Leur revendication d'indépendance fière et rebelle tend à masquer leur sentiment de soumission forcée et la restriction de leur liberté d'action;cette attitude revendicative est aussi un signe de conservation d'une relative bonne santé mentale.
L'aspiration,teintée d'infantilisme,au prestige et au succès,lutte à l'encontre d'un sentiment aigu d'impuissance et de mésestime personnelle La recherche ardente de sensations et de stimulations qui transparaît à travers une foule d'équivalents masturbatoires -quand il ne s'agit pas de masturbation effective - est une autre façon de combler la vacuité de leur existence.
La personne âgée qui réside à son domicile ou au domicile d'un proche parent parvient généralement à conserver ses rythmes propres, son autonomie, ses habitudes antérieures ainsi que des liens avec l'entourage. Peu importe que ces liens soient souvent conflictuels, l'engagement affectif que la personne maintient à travers ces relations l'autorise bien davantage à structurer son existence en fonction d'objectifs propres et à participer de manière plus active à la vie quotidienne. Les motivations qui l'animent encore conservent un sens à son existence.
Les conflits souvent aigus qui éclatent avec les proches mériteraient d'être considérés avant tout comme le signe d'une vitalité qui cherche à se maintenir.
En dépit des frustrations et des vicissitudes immanquablement liées au vieillissement, les personnes qui continuent de vivre à leur domicile réussissent une adaptation relativement équilibrée en raison de leur implication même dans la vie de tous les jours. Leur âge avancé peut être même parfois l'occasion de retrouvailles avec une part d'eux-mêmes qui leur apporte un sentiment de plénitude et d'accomplissement qu'ils n'avaient pas osé espérer. Ainsi avons-nous rencontré des peintres et des écrivains de la dernière heure qui s'en trouvaient ravis.
Pour conclure, nous dirons notre impression que le bilan du placement en maison de retraite apparaît très sombre.Malgré tout, face à cette situation désolante, les résidents parviennent le plus souvent à réaliser un certain équilibre grace à des mécanismes compensatoires qui vont dans le sens du retrait autistique et de la passivité. Cette régression n'aboutit que rarement en symptomatologie dépressive franche comme on aurait pu le craindre.
Bibliographie
CABIROL C. Le temps vide, facteur de risque majeur pour les personnes âgées,"Rencontre",63,1987.

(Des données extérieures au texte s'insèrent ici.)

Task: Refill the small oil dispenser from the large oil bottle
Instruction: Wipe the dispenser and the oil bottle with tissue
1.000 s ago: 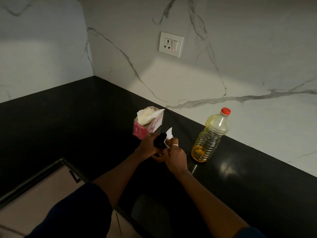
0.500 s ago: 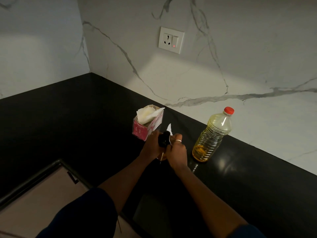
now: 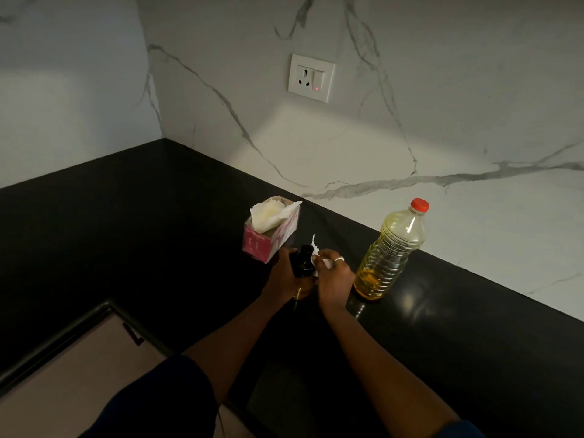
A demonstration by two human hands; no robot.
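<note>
The small oil dispenser has a black top and an amber lower part, and my left hand grips its body on the black counter. My right hand presses a piece of white tissue against the dispenser's black top. Most of the dispenser's body is hidden between the two hands. The large oil bottle stands upright just right of my right hand, clear plastic with yellow oil and its red cap on.
A pink tissue box with white tissue sticking out stands behind my left hand. The marble wall carries a white socket. The counter's front edge and a pale floor lie at the lower left.
The tissue in my right hand has shifted slightly along the dispenser's top. The hands and the large bottle stay in about the same place.
</note>
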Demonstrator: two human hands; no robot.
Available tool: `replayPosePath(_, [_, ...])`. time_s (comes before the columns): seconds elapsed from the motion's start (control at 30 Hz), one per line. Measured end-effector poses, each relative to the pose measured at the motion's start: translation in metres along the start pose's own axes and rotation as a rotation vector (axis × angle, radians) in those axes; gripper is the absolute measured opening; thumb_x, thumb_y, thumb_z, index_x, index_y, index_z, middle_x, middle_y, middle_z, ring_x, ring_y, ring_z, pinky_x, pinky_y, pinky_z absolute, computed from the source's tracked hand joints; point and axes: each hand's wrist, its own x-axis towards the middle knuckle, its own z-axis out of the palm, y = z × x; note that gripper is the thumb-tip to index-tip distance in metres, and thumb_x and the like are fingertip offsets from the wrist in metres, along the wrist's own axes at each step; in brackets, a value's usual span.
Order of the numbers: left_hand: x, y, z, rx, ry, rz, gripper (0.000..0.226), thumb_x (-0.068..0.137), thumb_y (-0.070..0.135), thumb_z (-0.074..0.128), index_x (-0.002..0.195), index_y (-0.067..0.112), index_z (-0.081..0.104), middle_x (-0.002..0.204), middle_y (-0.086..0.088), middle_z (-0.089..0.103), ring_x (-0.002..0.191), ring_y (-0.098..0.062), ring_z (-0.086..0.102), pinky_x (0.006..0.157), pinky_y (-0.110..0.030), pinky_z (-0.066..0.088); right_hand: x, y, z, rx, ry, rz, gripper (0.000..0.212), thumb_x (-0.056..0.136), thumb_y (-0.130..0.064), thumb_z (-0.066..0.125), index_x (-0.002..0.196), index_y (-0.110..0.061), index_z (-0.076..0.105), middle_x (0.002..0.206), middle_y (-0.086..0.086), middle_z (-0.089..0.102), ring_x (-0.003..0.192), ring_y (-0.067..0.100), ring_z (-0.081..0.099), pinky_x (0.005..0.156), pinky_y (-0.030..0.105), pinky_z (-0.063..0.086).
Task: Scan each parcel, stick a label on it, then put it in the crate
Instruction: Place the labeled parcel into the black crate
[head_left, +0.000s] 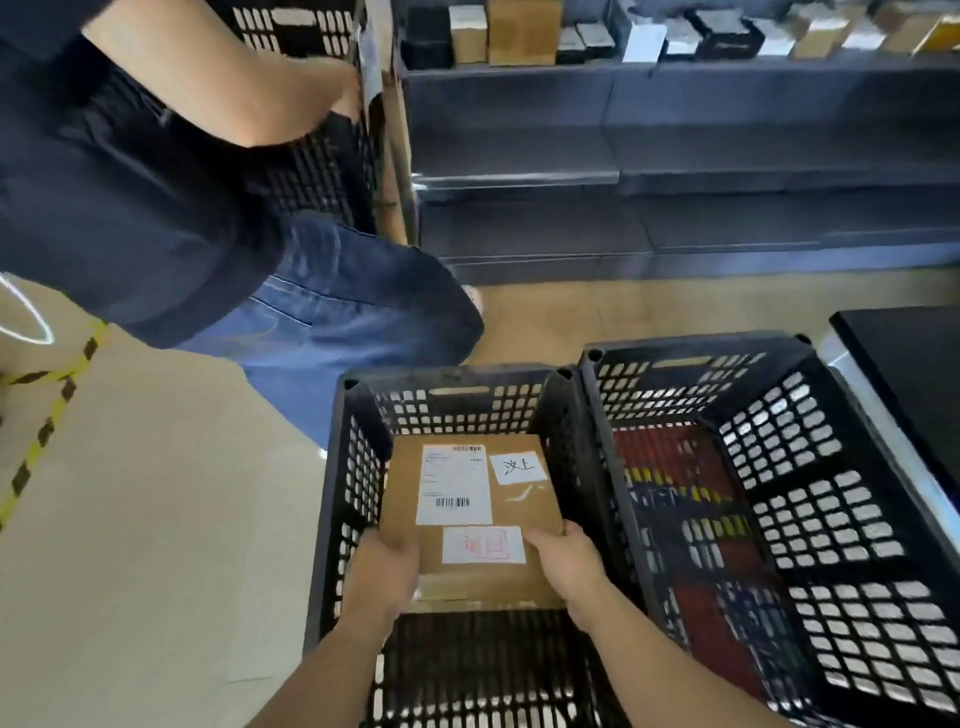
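The parcel (524, 514) was plain brown, bearing a white barcode label (453, 483) printed in black and a white label (483, 544) printed in red; the crate (332, 467) and neighbouring crate (831, 467) were black lattice; the floor tape (47, 415) was striped yellow and black.

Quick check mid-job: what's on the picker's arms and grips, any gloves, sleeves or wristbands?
Nothing worn that shows. The left grip and right grip are ungloved, with no rings visible. The left forearm and right forearm are uncovered down to the frame's lower edge: no sleeves, watch or bands in view.
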Motion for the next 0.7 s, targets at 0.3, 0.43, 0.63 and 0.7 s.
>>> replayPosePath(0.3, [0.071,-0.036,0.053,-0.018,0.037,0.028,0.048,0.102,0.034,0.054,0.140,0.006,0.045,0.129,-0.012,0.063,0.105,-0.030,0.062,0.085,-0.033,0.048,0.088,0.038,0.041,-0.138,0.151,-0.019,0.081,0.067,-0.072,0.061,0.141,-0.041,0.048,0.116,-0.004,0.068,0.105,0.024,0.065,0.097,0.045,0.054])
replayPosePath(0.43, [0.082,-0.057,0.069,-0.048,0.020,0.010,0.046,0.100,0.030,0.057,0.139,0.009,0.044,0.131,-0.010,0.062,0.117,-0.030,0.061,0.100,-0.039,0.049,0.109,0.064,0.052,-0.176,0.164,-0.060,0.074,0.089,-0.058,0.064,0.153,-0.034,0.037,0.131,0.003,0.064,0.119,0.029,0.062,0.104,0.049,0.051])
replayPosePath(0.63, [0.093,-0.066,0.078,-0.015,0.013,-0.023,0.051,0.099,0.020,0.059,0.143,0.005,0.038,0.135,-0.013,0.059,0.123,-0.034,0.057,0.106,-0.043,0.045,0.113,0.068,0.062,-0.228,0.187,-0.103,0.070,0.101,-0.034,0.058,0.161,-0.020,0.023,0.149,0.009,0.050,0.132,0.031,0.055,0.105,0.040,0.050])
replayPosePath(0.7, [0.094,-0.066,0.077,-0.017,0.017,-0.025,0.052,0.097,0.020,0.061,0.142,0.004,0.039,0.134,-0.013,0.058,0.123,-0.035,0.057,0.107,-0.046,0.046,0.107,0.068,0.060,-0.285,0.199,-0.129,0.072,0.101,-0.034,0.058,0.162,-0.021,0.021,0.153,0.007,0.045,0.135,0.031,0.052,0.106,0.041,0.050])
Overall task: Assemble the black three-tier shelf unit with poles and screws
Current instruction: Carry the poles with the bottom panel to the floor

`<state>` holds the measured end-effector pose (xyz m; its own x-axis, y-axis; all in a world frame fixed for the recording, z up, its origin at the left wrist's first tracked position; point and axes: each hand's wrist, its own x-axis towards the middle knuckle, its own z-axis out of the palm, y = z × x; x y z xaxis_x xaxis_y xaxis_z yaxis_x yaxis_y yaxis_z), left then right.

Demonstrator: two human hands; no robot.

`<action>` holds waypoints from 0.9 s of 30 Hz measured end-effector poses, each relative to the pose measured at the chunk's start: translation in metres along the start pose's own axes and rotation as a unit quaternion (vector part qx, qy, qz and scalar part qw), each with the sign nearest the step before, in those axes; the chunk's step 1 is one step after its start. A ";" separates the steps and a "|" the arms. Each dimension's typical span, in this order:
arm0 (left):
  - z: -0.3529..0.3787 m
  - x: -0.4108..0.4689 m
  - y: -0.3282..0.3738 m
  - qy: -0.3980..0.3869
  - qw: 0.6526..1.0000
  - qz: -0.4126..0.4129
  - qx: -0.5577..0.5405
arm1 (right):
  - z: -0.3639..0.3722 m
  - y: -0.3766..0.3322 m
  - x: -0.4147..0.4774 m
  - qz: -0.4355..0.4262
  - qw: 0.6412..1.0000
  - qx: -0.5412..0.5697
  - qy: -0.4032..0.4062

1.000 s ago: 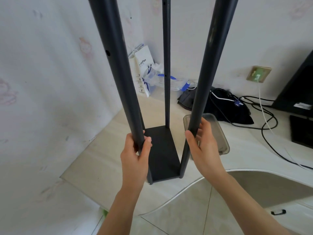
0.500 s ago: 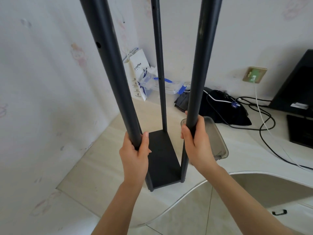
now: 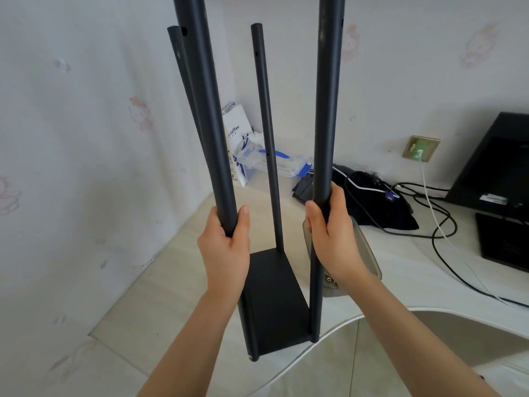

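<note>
The left hand [image 3: 226, 253] is curled round the near-left black round metal pole [image 3: 206, 110], low down. Right of it, the black rectangular shelf panel [image 3: 274, 299] sits at the near edge of the pale tabletop [image 3: 160, 305]. The right hand [image 3: 335, 239] grips the near-right black metal pole [image 3: 326, 110] at about the same height. To do this well, keep both grips level and the poles parallel, so the screw holes [image 3: 184, 31] line up for the next tier, and keep the panel from slipping off the edge.
</note>
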<state>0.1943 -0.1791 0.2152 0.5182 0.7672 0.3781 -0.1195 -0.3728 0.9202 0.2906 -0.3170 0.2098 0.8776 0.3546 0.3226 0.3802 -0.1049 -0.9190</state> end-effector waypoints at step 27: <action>-0.113 -0.107 0.062 -0.294 0.942 0.051 -0.156 | -0.013 -0.106 -0.243 0.009 0.962 -0.051 0.268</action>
<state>0.0356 -0.2259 0.2435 0.8594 0.2795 0.4281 -0.3885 -0.1872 0.9022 0.0410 -0.4035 0.2317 0.8984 -0.1752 0.4028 0.3662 -0.2075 -0.9071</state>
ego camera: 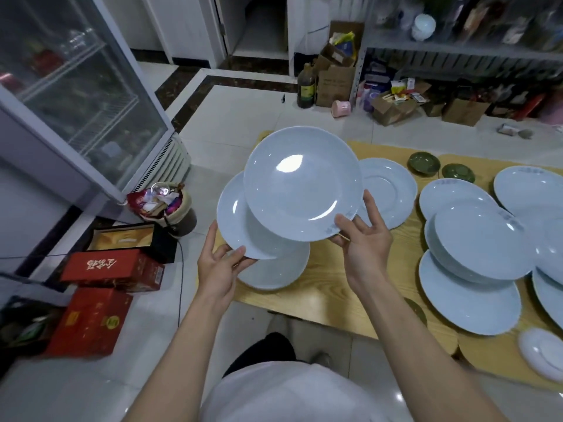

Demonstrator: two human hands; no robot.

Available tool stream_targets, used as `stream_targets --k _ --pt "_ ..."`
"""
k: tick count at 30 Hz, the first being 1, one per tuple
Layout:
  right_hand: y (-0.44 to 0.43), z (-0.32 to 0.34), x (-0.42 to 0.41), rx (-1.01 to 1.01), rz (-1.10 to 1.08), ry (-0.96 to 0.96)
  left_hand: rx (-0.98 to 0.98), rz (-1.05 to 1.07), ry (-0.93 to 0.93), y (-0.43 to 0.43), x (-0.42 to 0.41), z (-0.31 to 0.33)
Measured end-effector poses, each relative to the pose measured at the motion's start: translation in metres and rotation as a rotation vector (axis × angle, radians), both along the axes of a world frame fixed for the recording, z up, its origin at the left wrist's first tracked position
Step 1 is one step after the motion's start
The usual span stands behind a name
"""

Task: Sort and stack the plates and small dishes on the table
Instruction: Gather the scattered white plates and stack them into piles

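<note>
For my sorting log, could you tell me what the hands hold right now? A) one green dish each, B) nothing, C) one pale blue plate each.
C: the left hand grips the lower plate and the right hand pinches the upper plate, both pale blue.

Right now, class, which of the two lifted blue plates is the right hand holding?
The upper plate, overlapping the other; the right hand pinches its near rim. The left hand holds the lower plate beneath it.

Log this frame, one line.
left hand grips lower blue plate | right hand grips upper blue plate | third plate beneath, on table
</note>
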State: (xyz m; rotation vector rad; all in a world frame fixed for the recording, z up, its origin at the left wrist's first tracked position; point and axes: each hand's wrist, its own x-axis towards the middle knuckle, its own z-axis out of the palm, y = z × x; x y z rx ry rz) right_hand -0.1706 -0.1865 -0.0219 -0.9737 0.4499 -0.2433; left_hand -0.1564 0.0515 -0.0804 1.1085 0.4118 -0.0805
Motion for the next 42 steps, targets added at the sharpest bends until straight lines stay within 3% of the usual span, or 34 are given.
stream_targets --k 20,30,42 --pt "0.008 -0.029 -0.056 0.032 -0.275 0.154 0.121 -0.132 0.221 0.018 -0.012 -0.048" --pt "0.026 -0.03 -0.049 0.015 -0.284 0.16 0.125 -0.186 0.224 0.027 0.0 -0.064" --pt "0.056 -0.042 -0.026 -0.008 -0.214 0.209 0.353 -0.171 0.212 0.043 0.009 -0.08"
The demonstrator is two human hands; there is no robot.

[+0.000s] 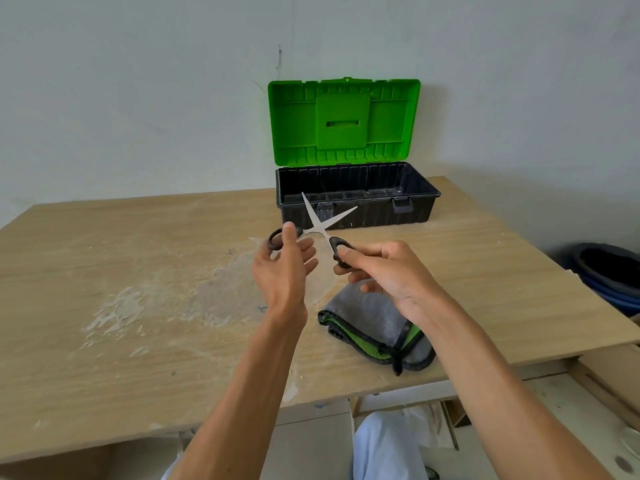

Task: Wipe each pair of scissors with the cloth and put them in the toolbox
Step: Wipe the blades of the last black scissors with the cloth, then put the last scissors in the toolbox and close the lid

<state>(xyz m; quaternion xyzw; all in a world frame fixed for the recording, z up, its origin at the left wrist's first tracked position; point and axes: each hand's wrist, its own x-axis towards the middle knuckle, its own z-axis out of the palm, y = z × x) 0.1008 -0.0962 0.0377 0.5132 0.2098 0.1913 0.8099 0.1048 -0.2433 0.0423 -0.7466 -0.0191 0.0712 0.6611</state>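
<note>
A pair of scissors (320, 223) with black handles is held above the table, blades spread wide and pointing toward the toolbox. My left hand (282, 268) grips the left handle ring. The right handle sits in the fingers of my right hand (384, 271). Below my right hand a folded grey cloth (374, 323) with green and black trim lies on the table. The toolbox (356, 202), black with a green lid standing open, rests at the table's far edge against the wall. Its inside looks empty from here.
The wooden table (138, 289) has pale dried stains across its middle. A dark blue basin (609, 271) stands on the floor to the right. The table's front edge and right corner are near my arms, with wooden boards at lower right.
</note>
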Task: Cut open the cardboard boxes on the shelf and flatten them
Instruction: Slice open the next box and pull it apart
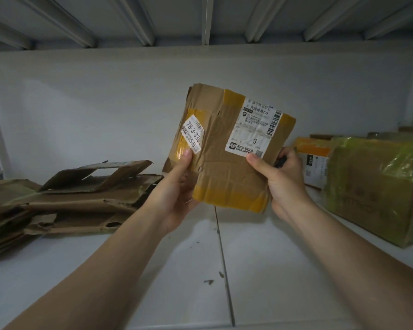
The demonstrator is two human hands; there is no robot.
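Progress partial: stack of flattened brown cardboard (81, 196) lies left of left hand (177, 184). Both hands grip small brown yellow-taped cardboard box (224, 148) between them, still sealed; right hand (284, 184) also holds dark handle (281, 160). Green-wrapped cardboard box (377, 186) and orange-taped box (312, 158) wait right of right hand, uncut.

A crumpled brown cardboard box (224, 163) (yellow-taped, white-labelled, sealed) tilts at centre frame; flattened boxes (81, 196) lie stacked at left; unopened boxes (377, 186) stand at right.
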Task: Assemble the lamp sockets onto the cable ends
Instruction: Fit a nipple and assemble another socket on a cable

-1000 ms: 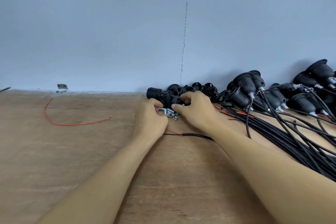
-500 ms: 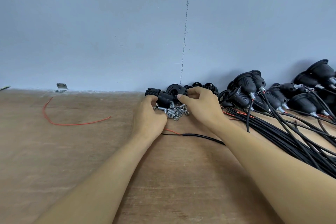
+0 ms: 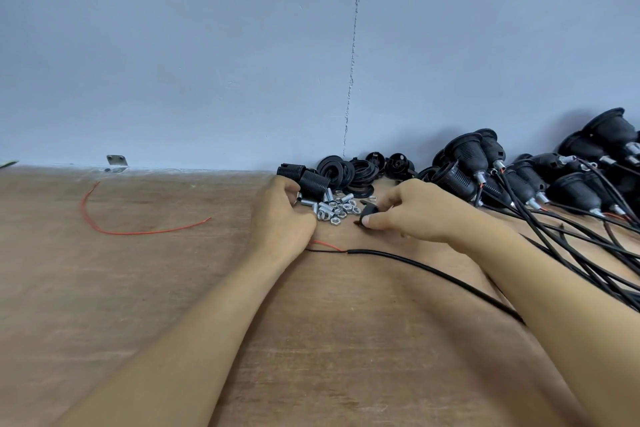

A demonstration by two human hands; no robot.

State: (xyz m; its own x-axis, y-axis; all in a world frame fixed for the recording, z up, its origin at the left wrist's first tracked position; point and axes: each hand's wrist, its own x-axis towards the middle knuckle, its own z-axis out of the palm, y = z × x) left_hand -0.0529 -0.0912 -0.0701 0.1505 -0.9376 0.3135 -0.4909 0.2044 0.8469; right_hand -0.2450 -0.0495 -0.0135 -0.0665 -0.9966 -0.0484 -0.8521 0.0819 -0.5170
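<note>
One black piece [image 3: 369, 213] now in right hand [image 3: 414, 216]

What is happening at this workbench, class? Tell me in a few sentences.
A person works at a wooden table. The right hand pinches a small black part beside a pile of metal nuts and tubes. The left hand curls at the pile's other side, by the black socket bodies; whether it holds anything cannot be told. A black cable with bared ends lies between the arms, no socket on it. Sockets already on cables are heaped at the right.
</note>
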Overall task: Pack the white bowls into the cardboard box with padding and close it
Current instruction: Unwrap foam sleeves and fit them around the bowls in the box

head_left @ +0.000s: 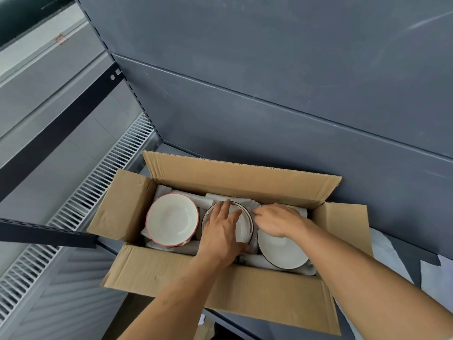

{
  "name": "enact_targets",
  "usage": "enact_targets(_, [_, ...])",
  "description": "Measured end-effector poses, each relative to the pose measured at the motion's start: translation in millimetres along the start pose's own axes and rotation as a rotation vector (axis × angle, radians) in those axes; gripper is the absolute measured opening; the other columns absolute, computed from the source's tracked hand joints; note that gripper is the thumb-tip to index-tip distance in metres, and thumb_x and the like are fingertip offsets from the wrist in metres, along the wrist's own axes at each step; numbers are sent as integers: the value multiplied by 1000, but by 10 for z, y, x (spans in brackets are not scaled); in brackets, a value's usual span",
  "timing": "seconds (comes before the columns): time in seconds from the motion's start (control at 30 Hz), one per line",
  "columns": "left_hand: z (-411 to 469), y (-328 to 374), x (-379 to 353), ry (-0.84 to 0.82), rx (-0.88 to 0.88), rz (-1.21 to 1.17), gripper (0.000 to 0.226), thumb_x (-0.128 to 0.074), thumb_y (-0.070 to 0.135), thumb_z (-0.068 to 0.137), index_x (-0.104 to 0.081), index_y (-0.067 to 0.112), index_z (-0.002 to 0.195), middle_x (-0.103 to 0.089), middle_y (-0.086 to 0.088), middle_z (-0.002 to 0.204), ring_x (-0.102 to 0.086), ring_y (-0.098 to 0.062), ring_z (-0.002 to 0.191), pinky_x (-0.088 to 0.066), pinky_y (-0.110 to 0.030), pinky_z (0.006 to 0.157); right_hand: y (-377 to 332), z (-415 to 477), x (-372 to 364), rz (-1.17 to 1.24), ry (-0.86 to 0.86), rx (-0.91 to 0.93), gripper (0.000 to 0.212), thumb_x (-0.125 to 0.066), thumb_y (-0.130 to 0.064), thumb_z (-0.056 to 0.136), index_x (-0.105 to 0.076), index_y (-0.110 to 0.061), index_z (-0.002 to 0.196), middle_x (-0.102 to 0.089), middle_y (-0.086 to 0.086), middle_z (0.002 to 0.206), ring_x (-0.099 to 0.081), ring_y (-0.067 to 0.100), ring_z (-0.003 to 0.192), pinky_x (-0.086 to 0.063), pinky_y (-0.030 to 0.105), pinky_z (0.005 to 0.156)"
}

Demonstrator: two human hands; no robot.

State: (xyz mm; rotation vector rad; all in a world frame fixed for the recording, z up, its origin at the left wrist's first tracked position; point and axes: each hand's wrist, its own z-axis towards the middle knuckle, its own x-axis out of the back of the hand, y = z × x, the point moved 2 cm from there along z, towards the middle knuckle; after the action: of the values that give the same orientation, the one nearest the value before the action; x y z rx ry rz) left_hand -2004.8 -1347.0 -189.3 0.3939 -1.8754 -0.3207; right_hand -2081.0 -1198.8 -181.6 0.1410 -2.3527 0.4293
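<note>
Cardboard box [171, 276] on a grey metal shelf [411, 246], close against the grey back panel [269, 82], all four flaps open. Holds three white bowls in a row, rims up, bedded in crumpled white paper [188, 197] that shows along the far wall and in the gaps between and below them. At the left end, the red-rimmed bowl [171, 220], in full view, touched by neither hand. Next to it, the middle bowl [245, 228], dark-rimmed, largely covered by the left hand [220, 233]. Lies palm down on that bowl, fingers nearly straight and spread apart, tips reaching the far rim, not curled round anything. At the right end, the end bowl [282, 252], also dark-rimmed, its far part under the right hand [277, 220]. Reaches leftward, palm down, fingers close together and almost straight, tips touching the paper just beside the far rim of the middle bowl; thumb out of sight. On the shelf right of the box, loose sheets [389, 256] of the same white paper. Off to the left, a slotted vent grille [81, 200] and a dark metal bracket [44, 235].
</note>
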Motion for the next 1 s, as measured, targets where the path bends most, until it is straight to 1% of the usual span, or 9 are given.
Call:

HERFRAY C.La vieillesse, une interprétation psychanalytique,Desclée de Brouwer-Epi,Paris,1988.
LEGER J.M.,TESSIER J.F.,MOUTY M.D.Psychopathologie du vieillissement.Assistance aux personnes âgées.Psychiatrie pratique, Paris,1989.
MELON J. Le test de Szondi et la schizophrénie.Psychologie Médicale,21,867-7O,1989.
THERRIEN R.La responsabilité des familles dans le maintien à domicile des personnes âgées.Santé mentale au Québec,14,152-64,1989.